The school culture was richer but it was also simpler.  Unlike my eastern school which demanded a slate of all-around stellar achievements from the kids selected for valedictorians, my western school had only one criterion: grades.  Ever since our class had been in elementary school, the contenders for valedictorian were clear.  By grade twelve, the contest had been narrowed down to two very smart girls.  In a closed system like an Archie comic, all the factors were familiar and easily tracked.  It was as if the two smart girls were Betty and Veronica and the object of their affection was the role of valedictorian.

Things stayed that simple until a friend of mine – the high school’s valedictorian from the class senior to ours – told me, “You know, there’s no reason you couldn’t be valedictorian too.”

I scoffed.  In grade eleven, I’d been a solid but lacklustre student.  A combination of the harder, faster, stronger Alberta math curriculum along with that dang mandatory gym class had torpedoed my average.  Archie didn’t even know I was alive.

Still, by the end of the first semester, the name at the top of the school’s honor roll was mine.  If nothing changed, I was on track to unseat the hometown smart girls.  The town’s competitive culture was closing in on me.  I was getting called an underdog, a dark horse.  Adults I didn’t even know personally were talking about me.  I had hype.  I had critics.  I had rivals.

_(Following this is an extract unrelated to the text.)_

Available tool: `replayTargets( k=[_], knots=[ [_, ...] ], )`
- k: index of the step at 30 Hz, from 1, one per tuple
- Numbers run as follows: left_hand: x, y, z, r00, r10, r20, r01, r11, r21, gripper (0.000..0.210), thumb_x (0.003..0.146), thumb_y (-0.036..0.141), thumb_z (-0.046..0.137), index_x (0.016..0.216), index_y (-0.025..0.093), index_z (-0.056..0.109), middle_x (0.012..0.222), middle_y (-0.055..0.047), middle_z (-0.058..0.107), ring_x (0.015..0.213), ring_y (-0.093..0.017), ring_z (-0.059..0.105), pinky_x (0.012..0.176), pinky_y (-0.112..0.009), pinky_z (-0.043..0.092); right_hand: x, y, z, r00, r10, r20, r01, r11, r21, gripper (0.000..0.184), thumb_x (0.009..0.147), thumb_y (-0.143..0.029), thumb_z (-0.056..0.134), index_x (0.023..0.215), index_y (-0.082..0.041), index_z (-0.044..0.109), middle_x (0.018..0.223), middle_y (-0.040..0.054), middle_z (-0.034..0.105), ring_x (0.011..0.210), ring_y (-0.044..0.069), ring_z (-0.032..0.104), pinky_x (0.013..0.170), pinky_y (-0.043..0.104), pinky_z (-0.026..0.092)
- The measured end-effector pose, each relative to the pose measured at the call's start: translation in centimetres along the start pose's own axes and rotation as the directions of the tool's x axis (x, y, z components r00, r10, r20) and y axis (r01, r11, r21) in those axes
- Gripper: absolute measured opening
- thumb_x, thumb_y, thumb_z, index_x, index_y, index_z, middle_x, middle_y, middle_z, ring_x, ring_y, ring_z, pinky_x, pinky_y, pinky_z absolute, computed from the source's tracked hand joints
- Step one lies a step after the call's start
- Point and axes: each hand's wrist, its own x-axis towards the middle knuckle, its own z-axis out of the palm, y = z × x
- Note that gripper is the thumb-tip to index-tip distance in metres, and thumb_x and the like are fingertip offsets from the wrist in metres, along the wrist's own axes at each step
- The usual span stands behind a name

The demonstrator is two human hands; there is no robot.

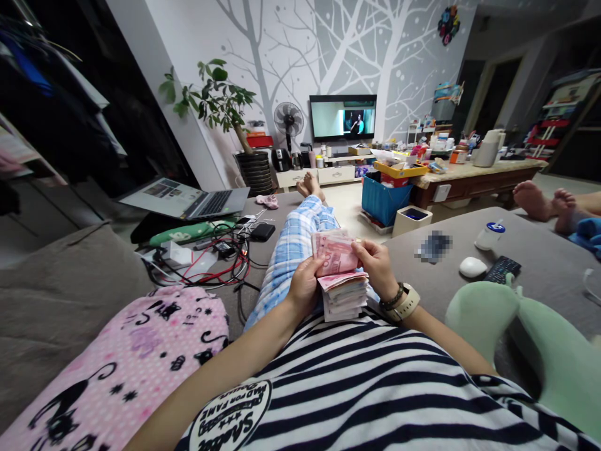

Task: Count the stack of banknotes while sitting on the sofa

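Note:
My left hand (pixel 305 280) is closed on the lower left edge of some pink-red banknotes (pixel 335 252), thumb on top. At their right edge my right hand (pixel 377 266) pinches the same banknotes between thumb and fingers. Just below, a thick stack of banknotes (pixel 345 297) rests on my lap against the striped shirt, its top note pink and the layers beneath paler. Some of my fingers are hidden behind the notes. A watch (pixel 407 303) and a dark bracelet are on my right wrist.
Left of my legs are a laptop (pixel 188 199), tangled cables (pixel 225 257) and a pink blanket (pixel 154 351). To the right lie a white mouse (pixel 472 267), a small keyboard (pixel 503 270), a lidded cup (pixel 489 236) and a green neck pillow (pixel 488 313). Another person's feet (pixel 539 199) show at far right.

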Motion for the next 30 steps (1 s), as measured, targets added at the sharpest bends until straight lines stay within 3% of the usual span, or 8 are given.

The idea of rivals would play well if my high school drama was nothing but a story someone made up.  But it really happened.  And in real life, Betty and Veronica were more my helpers than my rivals.  If it wasn’t for Betty being my study partner in math, I never would have done well in the class.  I spent the whole course turned around in my chair with my elbow on her desk while we worked together.  The competition between the three of us was real but it was friendly and collegial.  I took it as a compliment when I came through the door of our social studies class in time to hear Veronica complaining, “What do I have to do to get a decent mark on an essay around here?  Pass it in with Jennifer MacKenzie’s name on it?”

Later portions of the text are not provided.